Problem statement ▸ Without skipping anything, transcribe the listing that follows.
◇ ◇ ◇
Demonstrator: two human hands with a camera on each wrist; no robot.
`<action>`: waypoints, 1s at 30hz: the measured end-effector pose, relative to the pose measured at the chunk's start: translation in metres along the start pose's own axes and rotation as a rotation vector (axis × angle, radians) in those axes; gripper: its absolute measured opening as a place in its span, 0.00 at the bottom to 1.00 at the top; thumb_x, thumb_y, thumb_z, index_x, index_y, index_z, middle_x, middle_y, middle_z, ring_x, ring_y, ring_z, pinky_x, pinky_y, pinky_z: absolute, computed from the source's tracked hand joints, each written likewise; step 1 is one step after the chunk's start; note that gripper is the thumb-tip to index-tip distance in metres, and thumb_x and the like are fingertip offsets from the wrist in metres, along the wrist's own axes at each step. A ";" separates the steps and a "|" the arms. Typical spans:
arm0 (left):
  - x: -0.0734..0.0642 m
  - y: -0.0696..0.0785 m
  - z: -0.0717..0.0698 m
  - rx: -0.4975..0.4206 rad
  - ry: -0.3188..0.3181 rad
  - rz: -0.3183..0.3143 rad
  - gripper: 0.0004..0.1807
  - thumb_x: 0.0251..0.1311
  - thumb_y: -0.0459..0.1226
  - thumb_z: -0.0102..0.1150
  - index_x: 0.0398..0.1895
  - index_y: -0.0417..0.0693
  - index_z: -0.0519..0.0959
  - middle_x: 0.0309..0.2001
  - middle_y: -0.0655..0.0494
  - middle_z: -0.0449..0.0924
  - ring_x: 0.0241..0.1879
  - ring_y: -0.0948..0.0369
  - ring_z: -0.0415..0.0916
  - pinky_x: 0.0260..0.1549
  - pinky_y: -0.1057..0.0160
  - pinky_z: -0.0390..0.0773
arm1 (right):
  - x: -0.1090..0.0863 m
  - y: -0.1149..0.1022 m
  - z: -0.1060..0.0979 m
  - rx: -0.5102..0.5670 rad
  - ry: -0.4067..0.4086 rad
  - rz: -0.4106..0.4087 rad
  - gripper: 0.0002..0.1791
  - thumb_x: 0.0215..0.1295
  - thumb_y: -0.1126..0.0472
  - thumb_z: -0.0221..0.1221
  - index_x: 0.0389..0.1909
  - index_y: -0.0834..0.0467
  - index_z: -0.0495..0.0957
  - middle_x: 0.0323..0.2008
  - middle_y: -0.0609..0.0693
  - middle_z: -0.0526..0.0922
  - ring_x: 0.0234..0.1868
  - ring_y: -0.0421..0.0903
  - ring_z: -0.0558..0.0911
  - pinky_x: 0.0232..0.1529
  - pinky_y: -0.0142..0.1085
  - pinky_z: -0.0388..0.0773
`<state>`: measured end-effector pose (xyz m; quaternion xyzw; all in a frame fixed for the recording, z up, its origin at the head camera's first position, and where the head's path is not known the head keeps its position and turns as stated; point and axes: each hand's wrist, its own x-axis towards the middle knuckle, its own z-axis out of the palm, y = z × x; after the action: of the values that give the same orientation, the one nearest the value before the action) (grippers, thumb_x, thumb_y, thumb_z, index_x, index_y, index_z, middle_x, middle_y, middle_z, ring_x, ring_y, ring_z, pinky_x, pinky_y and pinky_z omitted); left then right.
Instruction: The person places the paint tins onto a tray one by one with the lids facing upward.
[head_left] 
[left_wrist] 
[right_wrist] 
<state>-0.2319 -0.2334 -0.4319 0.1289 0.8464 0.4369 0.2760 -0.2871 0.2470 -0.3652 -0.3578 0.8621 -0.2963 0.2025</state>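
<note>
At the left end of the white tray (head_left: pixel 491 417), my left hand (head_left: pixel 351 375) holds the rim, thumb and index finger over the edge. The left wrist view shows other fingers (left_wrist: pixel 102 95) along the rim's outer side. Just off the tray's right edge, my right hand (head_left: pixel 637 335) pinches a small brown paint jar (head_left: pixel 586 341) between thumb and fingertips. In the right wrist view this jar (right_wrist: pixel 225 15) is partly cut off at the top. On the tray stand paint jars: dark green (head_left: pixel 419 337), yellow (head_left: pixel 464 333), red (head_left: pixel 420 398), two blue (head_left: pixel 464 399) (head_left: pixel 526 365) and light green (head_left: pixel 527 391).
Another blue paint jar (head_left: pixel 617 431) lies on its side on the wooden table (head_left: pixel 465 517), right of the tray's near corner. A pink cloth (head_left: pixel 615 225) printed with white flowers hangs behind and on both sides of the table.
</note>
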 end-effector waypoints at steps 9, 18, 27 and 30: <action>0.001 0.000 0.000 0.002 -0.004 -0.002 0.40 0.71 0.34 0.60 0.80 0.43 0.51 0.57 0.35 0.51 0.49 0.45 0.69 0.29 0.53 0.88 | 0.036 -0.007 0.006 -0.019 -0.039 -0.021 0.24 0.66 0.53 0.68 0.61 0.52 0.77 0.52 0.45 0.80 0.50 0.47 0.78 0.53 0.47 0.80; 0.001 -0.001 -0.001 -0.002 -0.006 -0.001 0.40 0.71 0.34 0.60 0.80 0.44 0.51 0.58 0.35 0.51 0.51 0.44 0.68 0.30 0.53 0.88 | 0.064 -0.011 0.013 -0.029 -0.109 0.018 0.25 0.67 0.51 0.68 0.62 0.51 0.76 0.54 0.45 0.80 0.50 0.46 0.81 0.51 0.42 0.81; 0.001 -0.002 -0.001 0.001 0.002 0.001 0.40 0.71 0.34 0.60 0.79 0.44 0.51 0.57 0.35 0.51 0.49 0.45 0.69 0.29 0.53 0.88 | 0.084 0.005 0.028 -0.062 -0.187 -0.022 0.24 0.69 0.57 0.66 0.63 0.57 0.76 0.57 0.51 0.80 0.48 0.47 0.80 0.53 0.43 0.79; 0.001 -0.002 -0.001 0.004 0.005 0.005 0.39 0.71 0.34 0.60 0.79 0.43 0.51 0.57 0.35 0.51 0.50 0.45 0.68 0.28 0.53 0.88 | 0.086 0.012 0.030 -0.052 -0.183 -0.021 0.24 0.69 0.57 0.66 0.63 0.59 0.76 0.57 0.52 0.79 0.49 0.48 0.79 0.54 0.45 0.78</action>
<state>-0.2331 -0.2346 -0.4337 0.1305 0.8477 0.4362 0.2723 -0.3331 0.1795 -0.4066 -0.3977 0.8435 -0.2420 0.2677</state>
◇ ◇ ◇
Finished exercise ▸
Demonstrator: two human hands with a camera on each wrist; no robot.
`<action>`: waypoints, 1s at 30hz: the measured end-effector pose, relative to the pose measured at the chunk's start: translation in metres along the start pose's own axes and rotation as a rotation vector (axis × angle, radians) in those axes; gripper: its absolute measured opening as a place in its span, 0.00 at the bottom to 1.00 at the top; thumb_x, thumb_y, thumb_z, index_x, index_y, index_z, middle_x, middle_y, middle_z, ring_x, ring_y, ring_z, pinky_x, pinky_y, pinky_z: absolute, computed from the source's tracked hand joints, each written likewise; step 1 is one step after the chunk's start; note that gripper is the thumb-tip to index-tip distance in metres, and thumb_x and the like are fingertip offsets from the wrist in metres, along the wrist's own axes at each step. A ";" separates the steps and a "|" the arms. Typical spans:
arm0 (left):
  - x: -0.0734..0.0642 m
  - y: -0.0696..0.0785 m
  - z: -0.0717..0.0698 m
  - rx: -0.4975..0.4206 rad
  - ry: -0.3188..0.3181 rad
  - rz: -0.3183..0.3143 rad
  - gripper: 0.0004..0.1807
  - thumb_x: 0.0251..0.1311
  - thumb_y: -0.0459..0.1226
  - thumb_z: -0.0102..0.1150
  - index_x: 0.0398..0.1895
  - index_y: -0.0417..0.0693
  - index_z: -0.0519..0.0959
  - middle_x: 0.0309..0.2001
  - middle_y: -0.0655..0.0494
  - middle_z: -0.0449..0.0924
  - ring_x: 0.0241..0.1879
  - ring_y: -0.0948..0.0369
  - ring_z: -0.0415..0.0916
  - pinky_x: 0.0260..0.1549
  - pinky_y: -0.1057..0.0160
  - pinky_z: -0.0390..0.0773
arm1 (right):
  - x: -0.1090..0.0863 m
  - y: -0.1149..0.1022 m
  - z: -0.1060..0.0979 m
  - rx: -0.5102..0.5670 rad
  - ry: -0.4067..0.4086 rad
  - rz: -0.4106..0.4087 rad
  - gripper: 0.0002..0.1791
  - thumb_x: 0.0215..0.1295
  - thumb_y: -0.1126..0.0472
  - thumb_z: -0.0221..0.1221
  - index_x: 0.0389..0.1909
  - index_y: -0.0834..0.0467
  - index_z: -0.0495..0.0957
  - middle_x: 0.0323..0.2008
  - middle_y: -0.0609..0.0693
  - middle_z: -0.0526..0.0922
  - ring_x: 0.0234..0.1868
  - ring_y: -0.0421..0.0903
  - ring_z: -0.0558..0.0911
  - pinky_x: 0.0232..0.1529
  - pinky_y: -0.0142..0.1085
  - pinky_z: -0.0388..0.0773
`<state>`: measured end-effector pose (xyz m; quaternion xyzw; all in a frame fixed for the recording, z up, its origin at the head camera's first position, and where the head's path is not known the head keeps its position and turns as stated; point and axes: each hand's wrist, its own x-axis towards the middle knuckle, its own z-axis out of the palm, y = z × x; after the action: of the values that give the same orientation, the one nearest the value before the action) (grippers, thumb_x, thumb_y, thumb_z, index_x, index_y, index_z, middle_x, middle_y, middle_z, ring_x, ring_y, ring_z, pinky_x, pinky_y and pinky_z omitted); left then right.
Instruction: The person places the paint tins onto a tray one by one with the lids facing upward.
[head_left] 
[left_wrist] 
[right_wrist] 
<state>-0.2319 -0.2334 -0.4319 0.1289 0.8464 0.4369 0.2760 -0.2871 0.2470 -0.3652 -0.3578 0.8621 -0.2963 0.2025</state>
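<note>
At the left end of the white tray (head_left: pixel 491 417), my left hand (head_left: pixel 351 375) holds the rim, thumb and index finger over the edge. The left wrist view shows other fingers (left_wrist: pixel 102 95) along the rim's outer side. Just off the tray's right edge, my right hand (head_left: pixel 637 335) pinches a small brown paint jar (head_left: pixel 586 341) between thumb and fingertips. In the right wrist view this jar (right_wrist: pixel 225 15) is partly cut off at the top. On the tray stand paint jars: dark green (head_left: pixel 419 337), yellow (head_left: pixel 464 333), red (head_left: pixel 420 398), two blue (head_left: pixel 464 399) (head_left: pixel 526 365) and light green (head_left: pixel 527 391).
Another blue paint jar (head_left: pixel 617 431) lies on its side on the wooden table (head_left: pixel 465 517), right of the tray's near corner. A pink cloth (head_left: pixel 615 225) printed with white flowers hangs behind and on both sides of the table.
</note>
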 end-effector waypoints at steps 9, 18, 27 and 30: <action>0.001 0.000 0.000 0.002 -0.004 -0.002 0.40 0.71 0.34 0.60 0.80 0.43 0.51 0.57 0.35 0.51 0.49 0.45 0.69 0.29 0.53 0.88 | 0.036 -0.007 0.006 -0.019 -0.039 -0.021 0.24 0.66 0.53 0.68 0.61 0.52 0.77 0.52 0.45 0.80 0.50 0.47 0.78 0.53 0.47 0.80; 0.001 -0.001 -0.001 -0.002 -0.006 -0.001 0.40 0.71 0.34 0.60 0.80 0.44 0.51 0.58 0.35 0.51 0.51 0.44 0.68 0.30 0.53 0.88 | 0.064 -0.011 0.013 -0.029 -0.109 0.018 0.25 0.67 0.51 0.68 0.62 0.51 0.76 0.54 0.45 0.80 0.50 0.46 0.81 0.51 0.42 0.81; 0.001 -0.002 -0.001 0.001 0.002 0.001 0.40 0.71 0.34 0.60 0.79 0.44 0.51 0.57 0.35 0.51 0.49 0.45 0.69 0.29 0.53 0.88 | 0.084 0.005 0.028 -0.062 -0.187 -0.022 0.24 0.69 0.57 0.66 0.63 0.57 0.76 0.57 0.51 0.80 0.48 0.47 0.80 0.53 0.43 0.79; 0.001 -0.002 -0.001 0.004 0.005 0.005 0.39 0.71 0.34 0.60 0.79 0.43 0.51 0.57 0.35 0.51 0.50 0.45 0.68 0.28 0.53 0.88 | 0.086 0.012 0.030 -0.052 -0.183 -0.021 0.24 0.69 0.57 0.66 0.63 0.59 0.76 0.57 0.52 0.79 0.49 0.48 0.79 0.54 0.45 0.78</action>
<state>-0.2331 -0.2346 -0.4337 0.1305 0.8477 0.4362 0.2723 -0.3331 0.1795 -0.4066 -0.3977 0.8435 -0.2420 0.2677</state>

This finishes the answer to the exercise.